DESCRIPTION OF THE TASK: Transcribe each line below verbatim; pictures excluded.

——————

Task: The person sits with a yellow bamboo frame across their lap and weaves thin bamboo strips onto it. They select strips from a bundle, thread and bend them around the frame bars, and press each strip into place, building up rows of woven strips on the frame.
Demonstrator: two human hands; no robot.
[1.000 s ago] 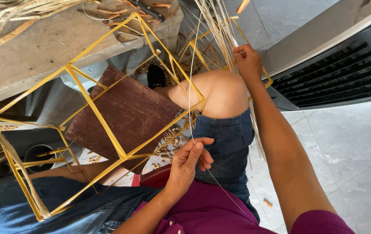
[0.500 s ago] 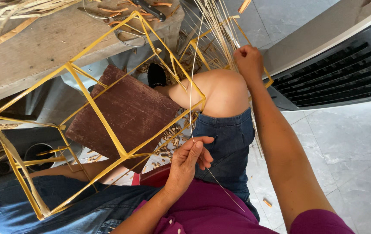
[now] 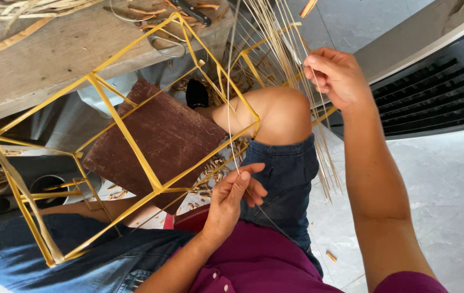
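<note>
pinching a thin strip (image 3: 231, 116) in your left hand (image 3: 231, 199), your right hand (image 3: 336, 76) grips the strips (image 3: 275, 49) beside the yellow frame (image 3: 134, 141).

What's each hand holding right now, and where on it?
Left hand pinches a thin strand at its lower stretch; right hand grips the strand's upper part.

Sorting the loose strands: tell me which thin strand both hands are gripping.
The single thin strip running from the left hand up across the knee toward the right hand; the other strips hang loose.

Single head-worn view, steep downward look at close range over lap; left hand (image 3: 232, 198), right hand (image 3: 338, 76), yellow strip frame (image 3: 134, 146) fill frame, floor right
</note>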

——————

EXERCISE ANSWER:
Task: The person sits with a yellow bamboo frame across their lap and weaves thin bamboo strips onto it. They select strips from a bundle, thread and bend them around the frame bars, and press each strip into place, building up rows of woven strips on the frame.
Demonstrator: two human hands; no robot.
[1.000 s ago] 
[0.500 s ago] 
[now] 
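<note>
pinching a thin strip (image 3: 231, 116) in your left hand (image 3: 231, 199), your right hand (image 3: 336, 76) grips the strips (image 3: 275, 49) beside the yellow frame (image 3: 134, 141).

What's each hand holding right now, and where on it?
Left hand pinches a thin strand at its lower stretch; right hand grips the strand's upper part.

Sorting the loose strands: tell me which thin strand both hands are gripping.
The single thin strip running from the left hand up across the knee toward the right hand; the other strips hang loose.

Single head-worn view, steep downward look at close range over lap; left hand (image 3: 232, 198), right hand (image 3: 338, 76), yellow strip frame (image 3: 134, 146) fill frame, floor right
</note>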

This exercise requires nothing more.